Profit-taking also played a part in the market's decline, while a view that Wall Street has gone too long without a correction was seen keeping traders poised to sell.
"Year-end activity is clouding reactions to some economic news," said Drew Wilson, an analyst at Fenimore Asset Management in Cobleskill, New York.
He said the market is "taper-schizophrenic", as it tries to second-guess the Fed's reaction to recent positive economic data.
"I'm not sure the market knows how to react to good and bad news."
Facebook , however, was poised to close at its highest since late October a day after being picked to join the S&P 500 index. The social network's 5.2 percent gain to $51.98 helped buoy the Nasdaq composite index to a small gain.
The Dow Jones industrial average fell 59.69 points, or 0.38 percent, to 15,783.84, the S&P 500 lost 1 point, or 0.06 percent, to 1,781.22 while the Nasdaq Composite added 7.142 points or 0.18 percent, to 4,010.955.
Other markets also reacted to the perception of a shorter timeline for the Fed's tapering of its stimulative bond buying. The U.S. dollar rose against a basket of major currencies and spot gold slid 2 percent.

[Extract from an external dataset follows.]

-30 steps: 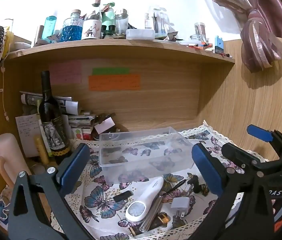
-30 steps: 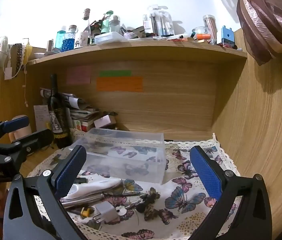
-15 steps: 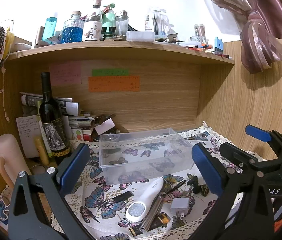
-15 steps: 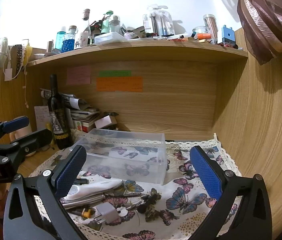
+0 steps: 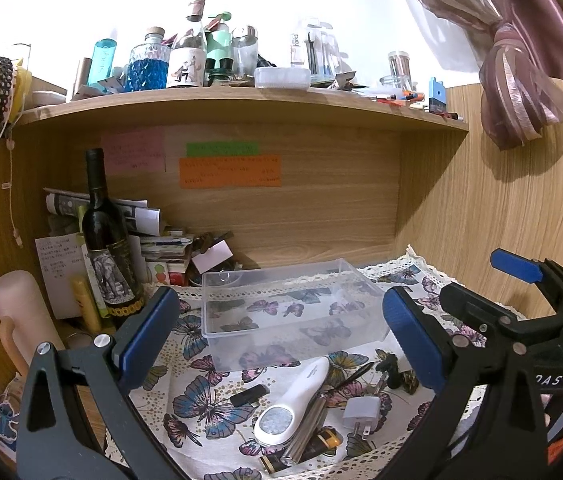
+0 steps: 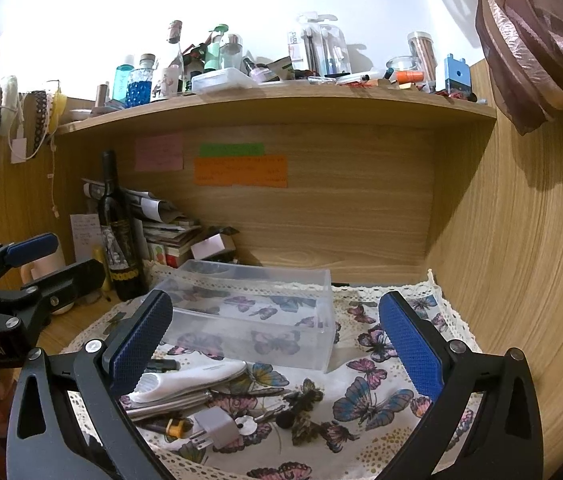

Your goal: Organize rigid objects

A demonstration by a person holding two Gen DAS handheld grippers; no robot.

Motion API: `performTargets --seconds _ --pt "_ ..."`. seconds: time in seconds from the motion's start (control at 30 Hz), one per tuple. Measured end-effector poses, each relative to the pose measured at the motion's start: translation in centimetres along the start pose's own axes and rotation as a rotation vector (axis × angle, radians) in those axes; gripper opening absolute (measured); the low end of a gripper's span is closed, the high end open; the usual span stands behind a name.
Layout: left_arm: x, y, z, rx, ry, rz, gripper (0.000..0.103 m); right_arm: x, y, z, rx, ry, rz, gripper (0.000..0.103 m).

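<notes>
A clear plastic box (image 5: pixel 289 304) stands empty on a butterfly-print cloth (image 5: pixel 201 404); it also shows in the right wrist view (image 6: pixel 253 312). In front of it lie a white handheld device (image 5: pixel 293 400), a silver cylinder (image 5: pixel 307 428), a white plug adapter (image 5: pixel 359 410), a small black stick (image 5: pixel 249 395) and a dark clip (image 5: pixel 391 368). The device (image 6: pixel 189 376) and adapter (image 6: pixel 215 426) show in the right wrist view too. My left gripper (image 5: pixel 279 340) is open and empty above these. My right gripper (image 6: pixel 273 344) is open and empty to their right.
A dark wine bottle (image 5: pixel 107 240), stacked papers (image 5: pixel 161 244) and a pink cylinder (image 5: pixel 21 320) crowd the back left. A shelf (image 5: pixel 241 100) full of bottles hangs overhead. Wooden walls close the back and right. A curtain (image 5: pixel 521 80) hangs top right.
Both grippers have barely moved; the view has shifted very slightly. Nothing was taken hold of or let go.
</notes>
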State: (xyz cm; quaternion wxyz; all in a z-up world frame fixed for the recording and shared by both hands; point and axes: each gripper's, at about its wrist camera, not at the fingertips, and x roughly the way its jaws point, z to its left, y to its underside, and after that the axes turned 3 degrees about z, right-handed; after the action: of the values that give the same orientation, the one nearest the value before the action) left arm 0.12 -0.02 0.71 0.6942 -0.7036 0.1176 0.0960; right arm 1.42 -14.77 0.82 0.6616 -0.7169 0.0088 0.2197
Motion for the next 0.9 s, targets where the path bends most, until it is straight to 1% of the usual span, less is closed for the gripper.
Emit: performTargets --seconds 0.9 --pt "-0.34 0.03 -0.18 0.002 -0.002 -0.011 0.103 -0.29 -0.13 -0.01 0.004 -0.015 -0.01 0.103"
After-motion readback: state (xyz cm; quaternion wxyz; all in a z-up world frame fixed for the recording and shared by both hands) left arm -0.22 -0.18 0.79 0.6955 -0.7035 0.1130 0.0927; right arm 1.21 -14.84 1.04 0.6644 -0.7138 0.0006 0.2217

Many market participants have expected the Fed to announce a cut in its $85 billion a month in asset purchases in March, but that timeline may have shortened after Friday's better-than-expected November payrolls report and Tuesday's initial agreement in Washington on a bipartisan budget.

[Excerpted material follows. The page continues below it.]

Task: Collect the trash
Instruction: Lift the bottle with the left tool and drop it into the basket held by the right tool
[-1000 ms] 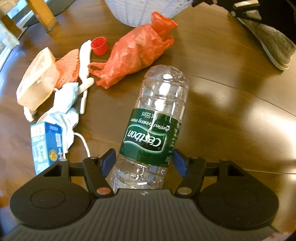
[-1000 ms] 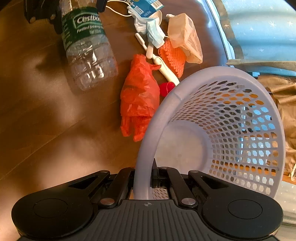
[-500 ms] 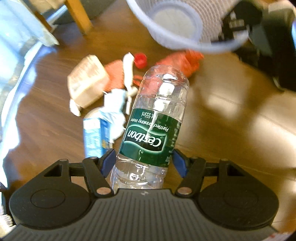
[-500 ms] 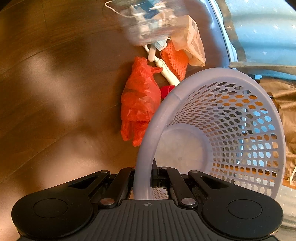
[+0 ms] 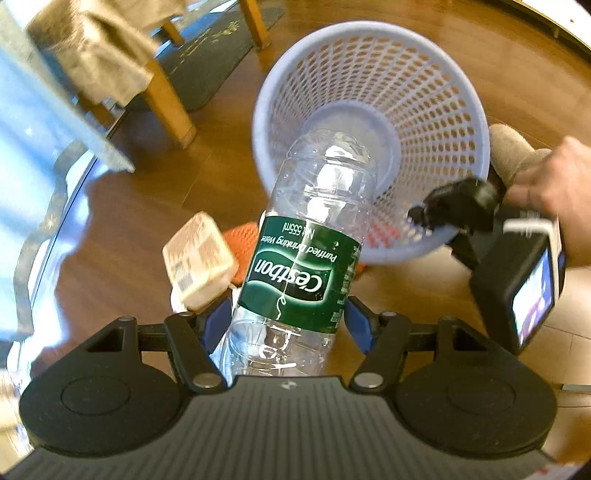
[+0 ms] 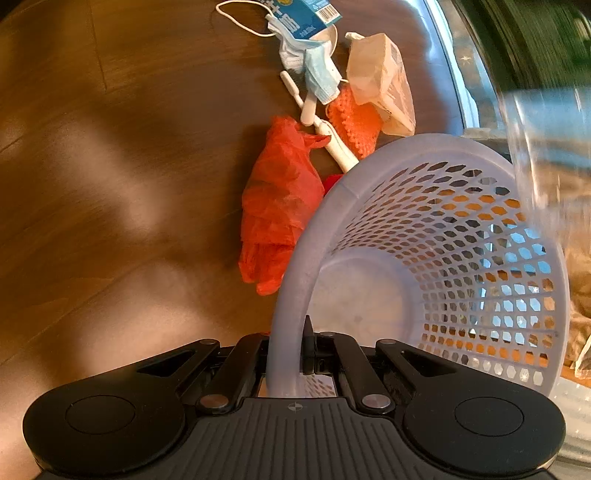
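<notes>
My left gripper is shut on a clear plastic water bottle with a green label, held in the air with its far end over the mouth of the pale blue mesh basket. My right gripper is shut on the basket's rim, tilting the basket on its side. The bottle shows as a blur at the upper right of the right wrist view, above the basket's opening. On the wooden floor lie a red plastic bag, a beige packet, an orange net and a face mask.
A white toothbrush, a blue carton and a red cap lie in the litter. Wooden chair legs and a dark mat stand behind the basket. A person's hand holds the right gripper.
The left gripper has lifted the bottle off the floor and carried it over the basket's mouth. The right gripper has kept its hold on the tilted basket's rim.
</notes>
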A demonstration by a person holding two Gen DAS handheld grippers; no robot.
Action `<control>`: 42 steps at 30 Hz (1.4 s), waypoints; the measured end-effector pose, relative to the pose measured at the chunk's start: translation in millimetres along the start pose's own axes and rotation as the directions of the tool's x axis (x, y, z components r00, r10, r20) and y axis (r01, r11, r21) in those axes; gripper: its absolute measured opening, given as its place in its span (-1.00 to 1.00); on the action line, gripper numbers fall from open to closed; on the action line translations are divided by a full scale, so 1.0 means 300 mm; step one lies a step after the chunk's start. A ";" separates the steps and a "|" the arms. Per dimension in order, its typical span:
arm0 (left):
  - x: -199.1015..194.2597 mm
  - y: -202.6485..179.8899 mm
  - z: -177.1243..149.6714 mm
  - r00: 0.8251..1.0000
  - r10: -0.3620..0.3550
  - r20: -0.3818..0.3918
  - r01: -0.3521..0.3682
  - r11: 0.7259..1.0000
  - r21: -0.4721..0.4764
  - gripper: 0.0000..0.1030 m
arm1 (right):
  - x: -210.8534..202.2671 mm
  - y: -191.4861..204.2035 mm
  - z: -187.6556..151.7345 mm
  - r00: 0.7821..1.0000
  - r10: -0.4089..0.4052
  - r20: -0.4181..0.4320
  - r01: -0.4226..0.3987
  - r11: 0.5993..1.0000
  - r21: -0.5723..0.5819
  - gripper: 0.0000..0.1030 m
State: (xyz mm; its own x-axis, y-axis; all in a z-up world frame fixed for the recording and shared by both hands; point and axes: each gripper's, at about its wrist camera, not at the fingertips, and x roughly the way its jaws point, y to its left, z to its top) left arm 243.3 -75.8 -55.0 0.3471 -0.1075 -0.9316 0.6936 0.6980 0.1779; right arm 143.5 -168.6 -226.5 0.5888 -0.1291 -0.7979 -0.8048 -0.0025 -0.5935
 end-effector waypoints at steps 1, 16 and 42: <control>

The Fed's policy-setting committee is due to meet for the last time this year on Tuesday and Wednesday.
Data showing the biggest jump in a year in initial claims for unemployment benefits was mostly ignored as figures skewed by adjustments for the season and other factors.
Lululemon Athletica Inc shares tumbled 11.1 percent to $60.76 after the sports apparel company said fewer customers are visiting its stores and supply-chain issues are hitting sales in the crucial fourth quarter.
Investors also dealt with a flurry of initial public offerings, including Hilton Worldwide Holdings Inc . The stock rose 8.9 percent to $21.77 from its $20 pricing on the New York Stock Exchange.
Food services provider Aramark Holdings Corp staged a more impressive debut, up 14.9 percent at $22.98 after pricing at $20 per share.
Shares of J.C. Penney rose 0.5 percent to $8.52. Chief Executive Officer Mike Ullman told Reuters the department store chain is eliminating or trimming some high-profile brands introduced by former CEO Ron Johnson. Penney intends to use the floor space for its more profitable private-label brands.